TASK: Please take the lines from the one holding "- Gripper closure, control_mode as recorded" through the one holding "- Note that" in the data below and copy them exactly.

++++ SUPPLIED DATA

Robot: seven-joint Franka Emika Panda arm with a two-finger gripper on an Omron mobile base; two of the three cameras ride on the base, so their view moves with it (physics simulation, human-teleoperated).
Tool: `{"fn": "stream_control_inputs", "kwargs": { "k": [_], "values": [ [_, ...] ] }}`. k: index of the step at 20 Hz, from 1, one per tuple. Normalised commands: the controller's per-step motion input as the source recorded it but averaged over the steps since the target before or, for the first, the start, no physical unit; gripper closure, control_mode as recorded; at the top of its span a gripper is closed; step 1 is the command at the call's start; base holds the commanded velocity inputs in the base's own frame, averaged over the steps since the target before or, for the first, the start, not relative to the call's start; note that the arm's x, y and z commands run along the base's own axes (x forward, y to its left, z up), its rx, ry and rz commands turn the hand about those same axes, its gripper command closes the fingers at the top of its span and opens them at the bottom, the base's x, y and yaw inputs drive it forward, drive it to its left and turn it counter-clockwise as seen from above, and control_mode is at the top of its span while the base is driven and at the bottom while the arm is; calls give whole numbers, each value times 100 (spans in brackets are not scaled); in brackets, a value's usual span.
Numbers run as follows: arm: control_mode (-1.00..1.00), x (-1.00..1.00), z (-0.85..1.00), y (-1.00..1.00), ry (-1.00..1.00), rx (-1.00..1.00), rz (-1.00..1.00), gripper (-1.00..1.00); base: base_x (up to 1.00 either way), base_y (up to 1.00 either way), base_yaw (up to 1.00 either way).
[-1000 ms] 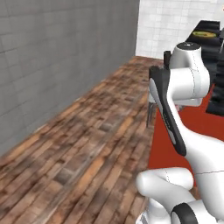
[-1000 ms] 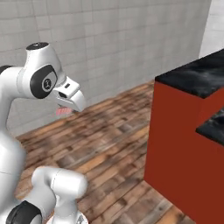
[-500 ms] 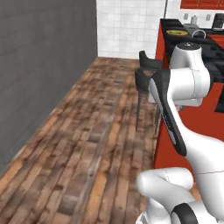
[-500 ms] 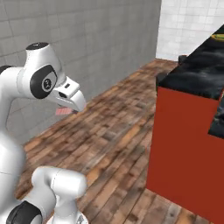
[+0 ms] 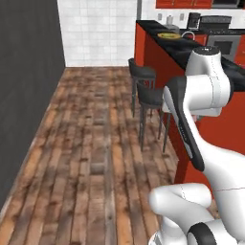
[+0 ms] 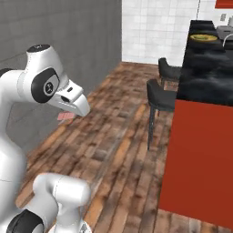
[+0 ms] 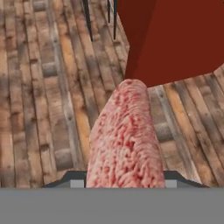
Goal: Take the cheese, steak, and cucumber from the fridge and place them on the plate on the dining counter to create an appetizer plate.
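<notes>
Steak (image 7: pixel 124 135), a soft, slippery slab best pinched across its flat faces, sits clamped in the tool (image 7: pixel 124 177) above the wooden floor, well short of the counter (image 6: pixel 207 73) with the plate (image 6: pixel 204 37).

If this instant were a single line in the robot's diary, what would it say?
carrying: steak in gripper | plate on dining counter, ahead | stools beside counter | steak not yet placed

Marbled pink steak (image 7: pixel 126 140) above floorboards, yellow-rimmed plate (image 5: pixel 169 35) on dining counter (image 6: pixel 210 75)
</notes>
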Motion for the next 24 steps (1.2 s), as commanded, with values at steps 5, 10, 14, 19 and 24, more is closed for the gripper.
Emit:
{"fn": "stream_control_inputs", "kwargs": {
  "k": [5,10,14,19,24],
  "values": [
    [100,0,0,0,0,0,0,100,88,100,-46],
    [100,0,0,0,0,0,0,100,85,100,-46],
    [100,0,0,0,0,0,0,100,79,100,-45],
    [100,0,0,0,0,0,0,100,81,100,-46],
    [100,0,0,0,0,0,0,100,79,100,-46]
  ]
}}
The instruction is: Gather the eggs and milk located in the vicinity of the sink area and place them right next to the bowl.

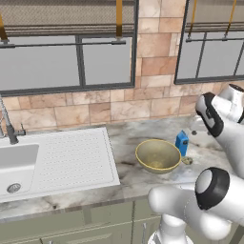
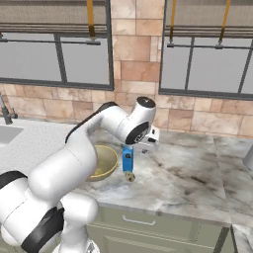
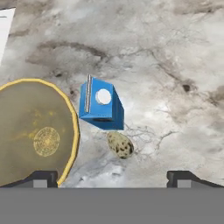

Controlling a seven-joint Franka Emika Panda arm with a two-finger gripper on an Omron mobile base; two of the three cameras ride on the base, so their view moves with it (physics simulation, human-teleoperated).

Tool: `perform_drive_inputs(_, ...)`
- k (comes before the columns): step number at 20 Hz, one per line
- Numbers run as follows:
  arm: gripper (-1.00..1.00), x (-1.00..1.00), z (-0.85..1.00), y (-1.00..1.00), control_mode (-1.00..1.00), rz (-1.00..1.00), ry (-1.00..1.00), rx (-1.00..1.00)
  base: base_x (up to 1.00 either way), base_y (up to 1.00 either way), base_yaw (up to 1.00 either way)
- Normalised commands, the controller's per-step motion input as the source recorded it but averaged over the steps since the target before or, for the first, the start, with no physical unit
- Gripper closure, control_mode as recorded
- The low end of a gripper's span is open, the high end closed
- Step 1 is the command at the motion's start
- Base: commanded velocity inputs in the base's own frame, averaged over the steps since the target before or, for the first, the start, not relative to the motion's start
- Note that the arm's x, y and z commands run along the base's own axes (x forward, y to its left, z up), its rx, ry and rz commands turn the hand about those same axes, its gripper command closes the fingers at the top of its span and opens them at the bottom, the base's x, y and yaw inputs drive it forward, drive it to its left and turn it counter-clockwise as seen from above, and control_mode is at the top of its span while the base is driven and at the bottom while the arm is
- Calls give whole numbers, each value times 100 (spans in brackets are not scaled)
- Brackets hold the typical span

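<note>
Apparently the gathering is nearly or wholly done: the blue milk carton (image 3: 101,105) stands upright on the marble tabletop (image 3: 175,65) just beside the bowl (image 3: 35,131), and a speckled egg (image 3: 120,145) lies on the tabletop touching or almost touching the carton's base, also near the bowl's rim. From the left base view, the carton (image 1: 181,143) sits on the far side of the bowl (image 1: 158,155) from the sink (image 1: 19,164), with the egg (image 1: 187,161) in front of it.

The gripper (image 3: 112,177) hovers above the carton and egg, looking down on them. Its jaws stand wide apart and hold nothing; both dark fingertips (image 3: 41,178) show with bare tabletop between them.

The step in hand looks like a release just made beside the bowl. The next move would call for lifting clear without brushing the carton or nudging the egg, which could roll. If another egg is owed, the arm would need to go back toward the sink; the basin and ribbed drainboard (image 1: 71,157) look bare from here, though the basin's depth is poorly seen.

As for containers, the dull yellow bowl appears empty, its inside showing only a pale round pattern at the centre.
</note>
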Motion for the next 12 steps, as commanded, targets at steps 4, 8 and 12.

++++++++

RESPONSE BELOW:
- Gripper closure, control_mode as recorded
- The low end of a gripper's span is open, the high end closed
- Step 1 is the command at the motion's start
- Base: commanded velocity inputs in the base's own frame, averaged over the steps since the target before or, for the first, the start, not relative to the motion's start
- Note that the arm's x, y and z commands run along the base's own axes (x forward, y to its left, z up), its rx, ry and rz commands turn the hand about those same axes, its gripper command closes the fingers at the top of its span and opens them at the bottom, the base's x, y and yaw inputs drive it forward, drive it to its left and turn it counter-clockwise as seen from above, and control_mode is at the top of its span while the base is driven and at the bottom while the arm is

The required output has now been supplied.